### PROVIDED DATA ###
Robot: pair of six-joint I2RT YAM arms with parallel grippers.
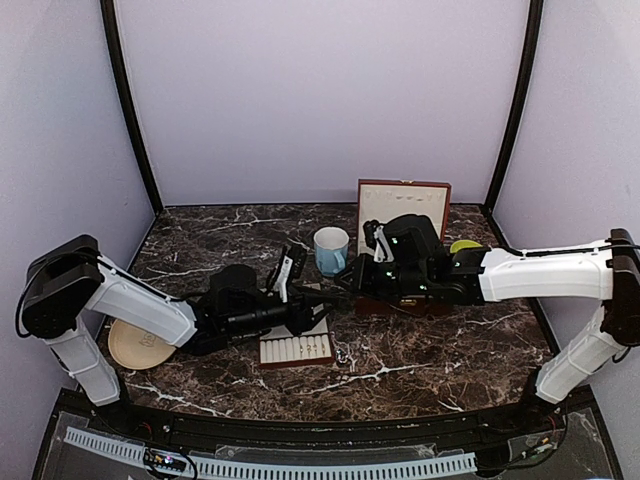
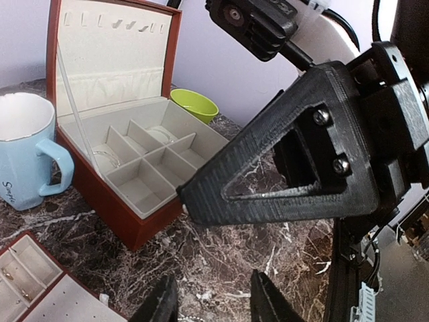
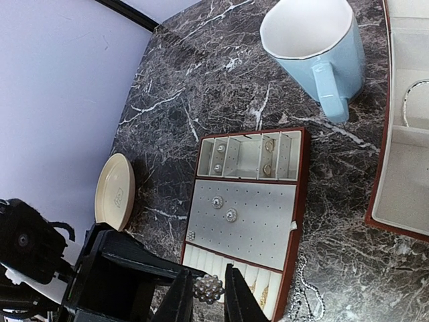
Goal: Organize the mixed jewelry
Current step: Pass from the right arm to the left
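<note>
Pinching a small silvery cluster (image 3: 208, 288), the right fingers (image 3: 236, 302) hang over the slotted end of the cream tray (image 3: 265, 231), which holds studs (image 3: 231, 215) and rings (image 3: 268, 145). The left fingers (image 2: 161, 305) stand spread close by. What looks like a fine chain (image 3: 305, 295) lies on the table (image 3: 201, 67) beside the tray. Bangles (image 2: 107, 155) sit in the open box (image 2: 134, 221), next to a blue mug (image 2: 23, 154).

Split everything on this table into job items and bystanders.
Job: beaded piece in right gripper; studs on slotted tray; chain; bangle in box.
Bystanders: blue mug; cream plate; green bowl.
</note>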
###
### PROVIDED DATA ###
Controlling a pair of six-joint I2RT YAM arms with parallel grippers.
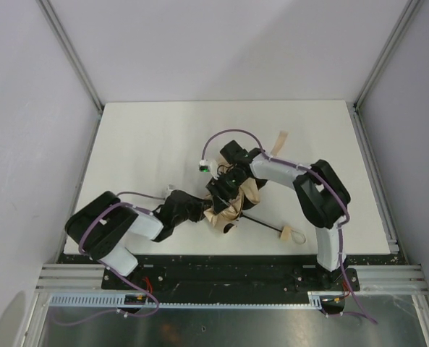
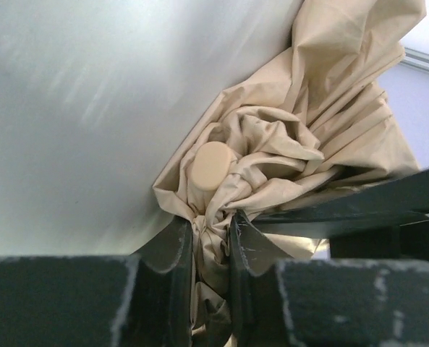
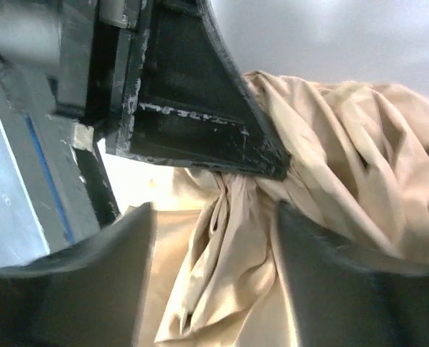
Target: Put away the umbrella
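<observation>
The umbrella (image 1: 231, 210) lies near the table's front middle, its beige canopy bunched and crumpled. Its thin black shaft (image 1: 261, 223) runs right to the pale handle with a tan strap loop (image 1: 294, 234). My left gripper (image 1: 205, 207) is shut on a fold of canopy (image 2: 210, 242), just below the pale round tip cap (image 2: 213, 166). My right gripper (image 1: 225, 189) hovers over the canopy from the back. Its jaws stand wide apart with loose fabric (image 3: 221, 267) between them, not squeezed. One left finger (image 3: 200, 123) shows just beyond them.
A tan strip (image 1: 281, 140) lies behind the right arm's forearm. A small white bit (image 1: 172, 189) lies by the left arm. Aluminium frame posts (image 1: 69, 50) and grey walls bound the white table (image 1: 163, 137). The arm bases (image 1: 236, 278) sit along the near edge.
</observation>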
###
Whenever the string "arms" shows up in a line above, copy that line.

Robot: pair of six-joint I2RT YAM arms with parallel grippers.
Controlling a pair of six-joint I2RT YAM arms with parallel grippers.

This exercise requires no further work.